After @datachant have posted on using List.Accumulate in Power Query, I was intrigued of practical implementations of this function.

As you can see from his post, List.Accumulate takes a list as an input parameter, and then, starting from initial seed value, invokes the same accumulator function on each element of list, consequently.

You just need to remember than List.Accumulate can use two parameters in accumulator function, state and current: state (i.e. current result of previous calculations) of accumulator  and a current element from given list. Final result will be a value that we got on the last iteration of accumulator function. Please note that seed value actually used as the first state value in accumulator.

The power of List.Accumulate is in iterations: we will execute accumulator function as many times as the number of elements in list. So, if we have an algorithm that needed repeating calculations on list members or as much times as list members count, List.Accumulate is the answer.

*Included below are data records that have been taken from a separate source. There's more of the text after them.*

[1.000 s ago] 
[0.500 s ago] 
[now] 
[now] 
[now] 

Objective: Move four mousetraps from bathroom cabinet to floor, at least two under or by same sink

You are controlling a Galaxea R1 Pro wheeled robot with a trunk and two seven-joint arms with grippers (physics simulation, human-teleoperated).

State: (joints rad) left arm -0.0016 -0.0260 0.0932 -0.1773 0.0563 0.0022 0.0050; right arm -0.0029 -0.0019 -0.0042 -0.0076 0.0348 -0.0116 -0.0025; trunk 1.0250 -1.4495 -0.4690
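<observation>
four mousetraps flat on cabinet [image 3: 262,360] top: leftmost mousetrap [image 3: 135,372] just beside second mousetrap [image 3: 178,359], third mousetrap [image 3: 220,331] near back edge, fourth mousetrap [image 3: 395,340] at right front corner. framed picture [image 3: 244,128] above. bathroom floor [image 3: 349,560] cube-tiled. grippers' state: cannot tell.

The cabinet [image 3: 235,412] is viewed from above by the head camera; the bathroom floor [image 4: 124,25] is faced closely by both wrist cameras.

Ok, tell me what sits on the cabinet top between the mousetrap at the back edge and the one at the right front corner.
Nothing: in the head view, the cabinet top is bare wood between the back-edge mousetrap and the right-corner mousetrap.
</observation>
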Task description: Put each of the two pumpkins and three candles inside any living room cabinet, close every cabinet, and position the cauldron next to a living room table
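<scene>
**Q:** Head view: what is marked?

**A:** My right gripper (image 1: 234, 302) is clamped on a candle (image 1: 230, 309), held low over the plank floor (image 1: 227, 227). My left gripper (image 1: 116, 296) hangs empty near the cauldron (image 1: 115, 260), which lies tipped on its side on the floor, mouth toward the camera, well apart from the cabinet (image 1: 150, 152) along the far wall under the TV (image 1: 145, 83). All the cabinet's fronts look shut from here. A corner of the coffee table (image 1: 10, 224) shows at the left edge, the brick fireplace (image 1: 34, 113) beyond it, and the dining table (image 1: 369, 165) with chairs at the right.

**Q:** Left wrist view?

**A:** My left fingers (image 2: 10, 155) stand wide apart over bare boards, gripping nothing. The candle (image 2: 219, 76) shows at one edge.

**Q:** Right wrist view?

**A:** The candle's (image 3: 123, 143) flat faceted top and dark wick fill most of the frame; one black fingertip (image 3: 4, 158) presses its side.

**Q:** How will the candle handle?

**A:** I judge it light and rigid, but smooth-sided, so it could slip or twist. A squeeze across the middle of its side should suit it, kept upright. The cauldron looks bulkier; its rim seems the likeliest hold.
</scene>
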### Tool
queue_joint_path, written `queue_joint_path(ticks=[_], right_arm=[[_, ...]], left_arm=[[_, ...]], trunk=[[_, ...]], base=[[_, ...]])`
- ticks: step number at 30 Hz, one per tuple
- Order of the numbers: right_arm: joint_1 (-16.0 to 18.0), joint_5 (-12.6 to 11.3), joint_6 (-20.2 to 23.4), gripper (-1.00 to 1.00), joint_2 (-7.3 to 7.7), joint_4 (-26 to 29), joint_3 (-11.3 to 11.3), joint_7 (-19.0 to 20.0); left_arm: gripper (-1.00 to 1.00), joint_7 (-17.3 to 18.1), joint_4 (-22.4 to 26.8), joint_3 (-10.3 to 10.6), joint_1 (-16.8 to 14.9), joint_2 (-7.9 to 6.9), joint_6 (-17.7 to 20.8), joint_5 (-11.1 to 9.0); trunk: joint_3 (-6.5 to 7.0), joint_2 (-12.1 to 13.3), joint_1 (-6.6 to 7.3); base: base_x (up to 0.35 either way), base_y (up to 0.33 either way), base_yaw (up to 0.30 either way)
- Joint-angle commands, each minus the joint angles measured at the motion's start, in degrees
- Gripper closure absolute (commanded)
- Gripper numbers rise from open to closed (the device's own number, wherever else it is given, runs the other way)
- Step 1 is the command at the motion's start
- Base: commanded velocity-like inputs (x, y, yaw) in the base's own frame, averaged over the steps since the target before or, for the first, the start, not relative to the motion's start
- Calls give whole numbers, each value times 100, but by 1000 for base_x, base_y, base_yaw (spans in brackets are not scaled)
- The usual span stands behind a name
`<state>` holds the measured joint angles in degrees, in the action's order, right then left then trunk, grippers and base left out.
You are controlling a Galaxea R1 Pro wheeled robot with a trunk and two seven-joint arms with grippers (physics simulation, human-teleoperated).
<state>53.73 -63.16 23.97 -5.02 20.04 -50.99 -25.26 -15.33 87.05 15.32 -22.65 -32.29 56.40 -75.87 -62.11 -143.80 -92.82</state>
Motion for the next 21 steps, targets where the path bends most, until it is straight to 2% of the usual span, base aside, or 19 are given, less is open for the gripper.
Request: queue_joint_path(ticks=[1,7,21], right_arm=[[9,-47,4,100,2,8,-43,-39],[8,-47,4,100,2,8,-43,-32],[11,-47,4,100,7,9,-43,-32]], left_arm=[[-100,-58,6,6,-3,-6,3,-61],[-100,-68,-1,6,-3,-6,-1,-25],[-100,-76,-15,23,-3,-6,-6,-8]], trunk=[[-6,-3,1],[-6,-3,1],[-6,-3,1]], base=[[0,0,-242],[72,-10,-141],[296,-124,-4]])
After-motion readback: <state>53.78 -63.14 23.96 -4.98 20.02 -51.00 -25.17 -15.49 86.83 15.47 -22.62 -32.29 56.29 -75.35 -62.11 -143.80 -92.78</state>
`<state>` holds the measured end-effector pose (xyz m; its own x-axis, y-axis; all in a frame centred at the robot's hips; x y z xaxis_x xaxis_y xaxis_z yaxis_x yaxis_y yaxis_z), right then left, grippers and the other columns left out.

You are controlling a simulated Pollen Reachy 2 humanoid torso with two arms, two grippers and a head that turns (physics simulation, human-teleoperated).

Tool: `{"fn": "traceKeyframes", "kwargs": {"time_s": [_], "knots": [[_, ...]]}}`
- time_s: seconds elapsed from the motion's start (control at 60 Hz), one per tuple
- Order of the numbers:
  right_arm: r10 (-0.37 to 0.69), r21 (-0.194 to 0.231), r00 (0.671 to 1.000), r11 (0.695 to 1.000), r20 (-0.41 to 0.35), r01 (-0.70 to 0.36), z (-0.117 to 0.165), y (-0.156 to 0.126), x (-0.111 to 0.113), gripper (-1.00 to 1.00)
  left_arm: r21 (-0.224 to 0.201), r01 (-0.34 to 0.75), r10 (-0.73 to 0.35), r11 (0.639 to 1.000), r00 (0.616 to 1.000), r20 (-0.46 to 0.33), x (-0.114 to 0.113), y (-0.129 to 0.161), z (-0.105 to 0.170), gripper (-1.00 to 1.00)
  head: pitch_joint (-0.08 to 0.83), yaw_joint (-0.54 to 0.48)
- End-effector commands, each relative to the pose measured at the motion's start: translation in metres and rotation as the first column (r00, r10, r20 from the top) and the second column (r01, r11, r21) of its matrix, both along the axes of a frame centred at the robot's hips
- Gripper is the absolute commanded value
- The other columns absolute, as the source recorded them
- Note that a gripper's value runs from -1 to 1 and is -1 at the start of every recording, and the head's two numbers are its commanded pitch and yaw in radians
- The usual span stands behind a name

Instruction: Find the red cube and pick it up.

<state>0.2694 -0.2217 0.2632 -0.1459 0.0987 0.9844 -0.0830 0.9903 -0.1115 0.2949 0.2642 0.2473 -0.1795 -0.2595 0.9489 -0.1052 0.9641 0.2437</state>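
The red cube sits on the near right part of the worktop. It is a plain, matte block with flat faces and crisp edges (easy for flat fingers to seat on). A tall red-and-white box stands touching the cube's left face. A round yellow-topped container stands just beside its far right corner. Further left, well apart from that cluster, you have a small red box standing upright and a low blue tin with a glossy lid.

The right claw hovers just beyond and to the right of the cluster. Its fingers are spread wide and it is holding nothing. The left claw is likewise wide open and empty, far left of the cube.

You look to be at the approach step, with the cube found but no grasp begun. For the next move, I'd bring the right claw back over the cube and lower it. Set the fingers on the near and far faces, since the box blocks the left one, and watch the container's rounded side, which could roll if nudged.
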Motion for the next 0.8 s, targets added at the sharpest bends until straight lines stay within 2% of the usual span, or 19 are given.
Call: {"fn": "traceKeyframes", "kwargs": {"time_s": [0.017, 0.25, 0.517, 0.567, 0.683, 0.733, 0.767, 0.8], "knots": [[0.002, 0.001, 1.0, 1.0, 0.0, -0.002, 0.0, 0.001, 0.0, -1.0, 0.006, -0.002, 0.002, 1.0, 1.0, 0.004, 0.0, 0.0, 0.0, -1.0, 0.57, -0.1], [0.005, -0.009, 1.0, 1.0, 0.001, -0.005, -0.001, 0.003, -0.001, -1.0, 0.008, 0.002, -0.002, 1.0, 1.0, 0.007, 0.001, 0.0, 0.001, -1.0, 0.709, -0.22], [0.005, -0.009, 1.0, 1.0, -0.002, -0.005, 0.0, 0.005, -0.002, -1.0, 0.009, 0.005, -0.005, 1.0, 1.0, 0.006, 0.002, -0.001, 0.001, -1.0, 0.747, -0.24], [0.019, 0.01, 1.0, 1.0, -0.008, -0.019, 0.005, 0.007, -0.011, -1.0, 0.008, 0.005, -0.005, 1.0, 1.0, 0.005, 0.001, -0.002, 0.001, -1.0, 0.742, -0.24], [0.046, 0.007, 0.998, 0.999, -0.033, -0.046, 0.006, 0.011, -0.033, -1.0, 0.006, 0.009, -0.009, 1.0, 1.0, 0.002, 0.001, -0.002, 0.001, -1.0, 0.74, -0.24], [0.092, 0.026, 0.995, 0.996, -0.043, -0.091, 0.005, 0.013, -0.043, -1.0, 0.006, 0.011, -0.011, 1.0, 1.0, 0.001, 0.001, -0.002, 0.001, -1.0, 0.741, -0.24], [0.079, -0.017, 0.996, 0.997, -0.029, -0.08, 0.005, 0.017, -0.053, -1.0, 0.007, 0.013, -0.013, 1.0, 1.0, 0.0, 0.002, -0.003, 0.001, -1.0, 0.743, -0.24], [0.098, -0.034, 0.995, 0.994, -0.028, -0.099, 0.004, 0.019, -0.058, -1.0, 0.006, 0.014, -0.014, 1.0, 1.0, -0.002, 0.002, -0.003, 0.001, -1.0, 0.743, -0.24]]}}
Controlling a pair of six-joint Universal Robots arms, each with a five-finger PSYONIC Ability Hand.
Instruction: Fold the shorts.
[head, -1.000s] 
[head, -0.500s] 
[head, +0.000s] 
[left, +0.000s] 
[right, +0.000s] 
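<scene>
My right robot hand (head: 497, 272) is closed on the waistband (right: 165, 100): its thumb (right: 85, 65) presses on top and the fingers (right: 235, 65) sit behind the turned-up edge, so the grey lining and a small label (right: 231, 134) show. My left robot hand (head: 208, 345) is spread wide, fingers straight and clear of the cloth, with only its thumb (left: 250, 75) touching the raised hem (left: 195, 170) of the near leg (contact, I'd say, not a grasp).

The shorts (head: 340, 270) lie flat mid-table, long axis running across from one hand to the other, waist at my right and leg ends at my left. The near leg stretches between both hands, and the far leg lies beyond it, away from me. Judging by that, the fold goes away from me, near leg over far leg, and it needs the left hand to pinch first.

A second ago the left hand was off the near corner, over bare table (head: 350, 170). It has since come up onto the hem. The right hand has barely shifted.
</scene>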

I found a small algorithm that shows a practical use and core concepts of List.Accumulate: conversion from binary number to decimal. In this algorithm bits of the binary number are used one by one, starting with the most significant (leftmost) bit. Beginning with the value 0, you need to repeatedly double the prior value and add the next bit to produce the next value.

So, if we would like to convert binary 11012 to decimal number 1310, we need to split binary number to the list of bits:

{1,1,0,1}

Then we take seed value of 0 and perform next operations: double the prior value and add the next bit, repeat while we have bits:

(seed, or first state) *2 + 1(current bit) = 1
(state) * 2 + 1(current bit) = 3
3(state) * 2 + 0(current bit) = 6
6(state) * 2 + 1(current bit) = 13

In this algorithm we can see all parameters for List.Accumulate: given list of bits from binary code, initial seed value of 0, state of accumulation transferred from the one step to the next step, and current element of a list (current bit).

To implement this algorithm in Power Query List.Accumulate we just need to get a list from given input, for example it is a text string: “101010”

BitList = Text.ToList("101010")
// here we’ll get a list of text symbols, 
// so at the next step we need to implement type transformation 
// on list elements to be able to do calculations
Bin2Dec = List.Accumulate(BitList, 0, (state, current)=> state*2 + Number.From(current))

The result could be nothing than 42, it’s quite universal 🙂

I hope that this example will help you to find more practical implementations of List.Accumulate. And if you remember that initial list could be used just as iterations counter, and a seed value could be any… to be continued.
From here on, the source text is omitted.